Application with libpcap can only capture all the packets when tcpdump is opened, or only can capture few packets,how to resolve it?thanks - libpcap

I have written a application, which uses libpcap to capture packets. But the application can only capture a few packets, the traffic is about several kbps. But the captured traffic will be over 10Mbps if tcpdump is opened. When tcpdump is closed, the captured traffic dropped to several kbps again.
Anyone know why? Thank you very much.

If you're calling pcap_open_live(), you're probably passing 0 as the ''promisc'' argument. If you're calling pcap_create() and pcap_activate(), you're probably not calling pcap_set_promisc() between those calls (or are passing pcap_set_promisc() a ''promisc'' argument of 0).
I.e., you're probably not turning promiscuous mode on, so your machine is only capturing traffic to and from your machine, not other traffic on the network.

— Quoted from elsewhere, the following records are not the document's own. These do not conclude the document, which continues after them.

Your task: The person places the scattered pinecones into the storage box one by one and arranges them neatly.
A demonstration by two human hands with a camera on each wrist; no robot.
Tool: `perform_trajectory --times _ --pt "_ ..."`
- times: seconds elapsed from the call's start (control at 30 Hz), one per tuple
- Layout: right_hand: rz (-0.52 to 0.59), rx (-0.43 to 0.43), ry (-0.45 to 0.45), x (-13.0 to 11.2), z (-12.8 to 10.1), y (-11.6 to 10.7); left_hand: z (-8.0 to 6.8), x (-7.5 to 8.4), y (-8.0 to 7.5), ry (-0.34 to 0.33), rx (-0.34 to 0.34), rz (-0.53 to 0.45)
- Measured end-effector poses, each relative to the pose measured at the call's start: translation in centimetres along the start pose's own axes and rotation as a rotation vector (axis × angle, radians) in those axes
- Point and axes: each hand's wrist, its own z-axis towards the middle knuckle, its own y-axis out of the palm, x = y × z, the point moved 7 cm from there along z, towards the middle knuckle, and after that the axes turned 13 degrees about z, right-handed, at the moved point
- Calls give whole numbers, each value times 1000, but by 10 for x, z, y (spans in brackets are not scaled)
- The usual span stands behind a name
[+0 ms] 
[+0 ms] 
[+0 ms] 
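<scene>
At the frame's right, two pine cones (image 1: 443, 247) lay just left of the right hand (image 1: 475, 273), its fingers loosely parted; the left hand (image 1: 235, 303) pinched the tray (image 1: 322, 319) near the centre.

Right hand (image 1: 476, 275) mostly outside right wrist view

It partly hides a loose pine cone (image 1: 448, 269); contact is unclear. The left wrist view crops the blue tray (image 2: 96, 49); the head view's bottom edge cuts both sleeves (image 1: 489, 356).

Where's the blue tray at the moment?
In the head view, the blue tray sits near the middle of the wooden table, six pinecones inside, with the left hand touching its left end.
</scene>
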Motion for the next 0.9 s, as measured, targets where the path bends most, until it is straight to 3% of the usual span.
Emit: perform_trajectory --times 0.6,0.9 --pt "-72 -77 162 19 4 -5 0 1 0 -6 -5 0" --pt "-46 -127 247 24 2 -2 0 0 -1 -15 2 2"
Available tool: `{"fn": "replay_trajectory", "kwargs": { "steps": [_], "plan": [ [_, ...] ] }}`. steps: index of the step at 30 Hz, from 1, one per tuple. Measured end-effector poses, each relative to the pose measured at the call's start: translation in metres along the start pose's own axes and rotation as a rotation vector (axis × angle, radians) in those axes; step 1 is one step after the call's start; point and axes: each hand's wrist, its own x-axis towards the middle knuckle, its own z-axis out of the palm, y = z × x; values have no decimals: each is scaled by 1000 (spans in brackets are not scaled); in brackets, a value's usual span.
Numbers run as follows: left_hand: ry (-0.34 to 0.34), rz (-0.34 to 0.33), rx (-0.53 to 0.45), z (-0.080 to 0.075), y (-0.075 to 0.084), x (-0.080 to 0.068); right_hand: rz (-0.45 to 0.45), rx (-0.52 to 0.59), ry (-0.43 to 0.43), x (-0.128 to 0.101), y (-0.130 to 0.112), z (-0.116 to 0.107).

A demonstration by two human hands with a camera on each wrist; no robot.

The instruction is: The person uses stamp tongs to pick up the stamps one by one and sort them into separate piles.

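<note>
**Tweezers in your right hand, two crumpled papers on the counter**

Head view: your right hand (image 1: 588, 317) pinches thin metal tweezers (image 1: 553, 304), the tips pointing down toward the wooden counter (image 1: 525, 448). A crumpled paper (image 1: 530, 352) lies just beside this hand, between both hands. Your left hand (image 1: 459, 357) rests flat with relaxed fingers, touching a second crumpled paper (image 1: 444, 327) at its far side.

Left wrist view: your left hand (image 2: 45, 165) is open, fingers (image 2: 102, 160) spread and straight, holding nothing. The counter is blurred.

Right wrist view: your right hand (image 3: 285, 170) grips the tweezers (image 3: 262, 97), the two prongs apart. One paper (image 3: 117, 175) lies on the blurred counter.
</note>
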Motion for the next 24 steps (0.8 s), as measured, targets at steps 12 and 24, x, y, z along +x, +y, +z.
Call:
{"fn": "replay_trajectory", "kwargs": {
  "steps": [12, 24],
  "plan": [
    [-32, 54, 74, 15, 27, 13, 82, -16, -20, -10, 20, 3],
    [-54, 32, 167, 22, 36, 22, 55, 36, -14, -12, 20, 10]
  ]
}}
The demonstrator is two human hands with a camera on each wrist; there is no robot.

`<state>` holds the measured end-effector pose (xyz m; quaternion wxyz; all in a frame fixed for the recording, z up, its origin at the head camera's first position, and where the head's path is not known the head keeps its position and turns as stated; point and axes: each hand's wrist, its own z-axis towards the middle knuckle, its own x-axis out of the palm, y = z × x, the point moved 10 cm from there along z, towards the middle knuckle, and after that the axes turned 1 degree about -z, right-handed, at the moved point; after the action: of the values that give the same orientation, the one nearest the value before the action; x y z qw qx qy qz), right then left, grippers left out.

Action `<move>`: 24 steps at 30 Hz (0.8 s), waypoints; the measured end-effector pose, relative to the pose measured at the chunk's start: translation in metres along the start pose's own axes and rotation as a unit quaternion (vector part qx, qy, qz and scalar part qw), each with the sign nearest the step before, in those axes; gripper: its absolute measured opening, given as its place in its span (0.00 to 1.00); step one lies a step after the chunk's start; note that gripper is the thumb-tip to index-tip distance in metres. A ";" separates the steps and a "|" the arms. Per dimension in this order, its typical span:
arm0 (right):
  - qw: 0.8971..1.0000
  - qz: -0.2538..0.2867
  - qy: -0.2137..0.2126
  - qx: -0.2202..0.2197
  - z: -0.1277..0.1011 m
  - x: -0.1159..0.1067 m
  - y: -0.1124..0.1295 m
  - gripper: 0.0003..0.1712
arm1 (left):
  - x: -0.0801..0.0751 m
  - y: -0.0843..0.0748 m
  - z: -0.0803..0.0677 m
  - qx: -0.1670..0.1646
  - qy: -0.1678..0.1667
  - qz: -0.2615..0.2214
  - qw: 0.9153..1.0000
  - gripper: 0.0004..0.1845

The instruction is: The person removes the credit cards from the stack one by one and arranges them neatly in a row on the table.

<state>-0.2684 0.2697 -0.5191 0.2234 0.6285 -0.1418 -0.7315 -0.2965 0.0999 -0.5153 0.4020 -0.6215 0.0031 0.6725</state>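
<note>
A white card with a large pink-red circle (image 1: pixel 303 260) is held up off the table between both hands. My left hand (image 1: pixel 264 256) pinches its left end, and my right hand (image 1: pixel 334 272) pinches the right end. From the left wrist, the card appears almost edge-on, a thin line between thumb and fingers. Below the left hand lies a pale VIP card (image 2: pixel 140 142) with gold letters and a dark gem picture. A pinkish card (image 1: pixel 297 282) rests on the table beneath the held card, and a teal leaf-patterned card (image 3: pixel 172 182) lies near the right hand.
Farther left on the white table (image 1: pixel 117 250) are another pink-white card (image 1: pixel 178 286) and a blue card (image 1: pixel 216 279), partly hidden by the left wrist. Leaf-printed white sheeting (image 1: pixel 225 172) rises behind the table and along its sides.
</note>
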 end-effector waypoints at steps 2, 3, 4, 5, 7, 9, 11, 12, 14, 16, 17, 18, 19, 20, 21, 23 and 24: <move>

Tcpdump, by default, turns promiscuous mode on, so, while it's running, the adapter on which you're capturing, which is probably the same adapter as the one on which tcpdump is capturing, is in promiscuous mode, and you'll see other traffic on your network.

Related

Can I use DPDK as a packet capture module for a network monitoring application?

My passive network monitoring application needs packets to be captured from network interface (at higher packet rates). The packet capture module should be able to call a monitoring function upon capture of each packet (and also write the packet in to pcap file).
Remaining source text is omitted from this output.